“It is a tale too slow
for the impatience of our age,” Shepherd writes in 1947 and 58 years later
it is an observation which couldn’t feel more true, and is astonishing in the
way it reminds us that whatever the era the demand for human progress outstrips
our sensation of time. Yet this entirely book is about timelessness, about one
woman’s brief, if long by human terms, relationship with a mountain range, the
Cairngorms of Scotland. It is a slender book, yet somehow packed with wisdom
and beauty. It contains a life, a life lived slow and in harmony with an
environment which is hazardous and fulfilling simultaneously.
The book doesn’t follow a linear narrative, but rather
meanders in a series of connections: chapters on the plateau, on groups of
walkers, on the influence of water, frost and snow. As the words flow, you
begin to build up a sense of the mountains, their power and structure, their
danger and their beauty, the ways in which they can surprise even the seasoned
walker, taking lives in a sudden freeze. That Shepherd has a total respect and
love for the mountains is apparent, there is a sense that they are the gift
that kept giving through the course of her life and the book is her gift to the
rest of us, sharing her experience and her observations.

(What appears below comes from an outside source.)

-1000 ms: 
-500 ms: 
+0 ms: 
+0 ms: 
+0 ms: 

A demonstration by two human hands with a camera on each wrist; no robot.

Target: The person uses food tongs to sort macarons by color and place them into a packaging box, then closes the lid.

Not surprisingly the subject of silence, a subject which is
becoming a favourite of mine, is one which Shepherd covers in some depth. As
she explains here, taken from two separate sections:
“The presence of another person does not detract from, but enhances,
the silence, if the other is the right sort of hill companion. The perfect hill
companion is the one whose identity is for the time being merged into that of the
mountains, as you feel your own to be. Then such speech as arises is part of a
common life and cannot be alien.”
“Having disciplined mind and body to quiescence, I must discipline them
also to activity. The senses must be used. For the ear, the most vital thing
that can be listened to here is silence. To bend the ear to silence is to
discover how seldom it is there. Always something moves. When the air is quite
still, there is always running water; and up here that is a sound one can
hardly lose, though on many stony parts of the plateau one is above the
watercourses. But now and then comes an hour when the silence is all but
absolute, and listening to it one slips out of time.”
This is something I’ve found
myself thinking about a great deal recently: the difference between chatter and
conversation, how silence can be more companionable than speech. We fill our lives with sound, but fail to hear anything. Shepherd’s words draw it out so
clearly. And there’s a reverence to her language, a joy which is quiet and
profound. She describes the mountain so beautifully, from her nights sleeping
under the stars to the walks swathed in sudden fog, the changes in perspective,
the hidden lochs, the people she encounters, the wildlife. It is a stunningly
beautiful book which concludes, perhaps not surprisingly, in something
approaching a zen Buddhist philosophy, as she describes here:
“It is therefore when the body is keyed to its highest potential and
controlled to a profound harmony deepening into something that resembles
trance, that I discover most nearly what it is to be. I have walked out of the
body and into the mountain. I am a manifestation of its total life, as is the
starry saxifrage or the white-winged ptarmigan.”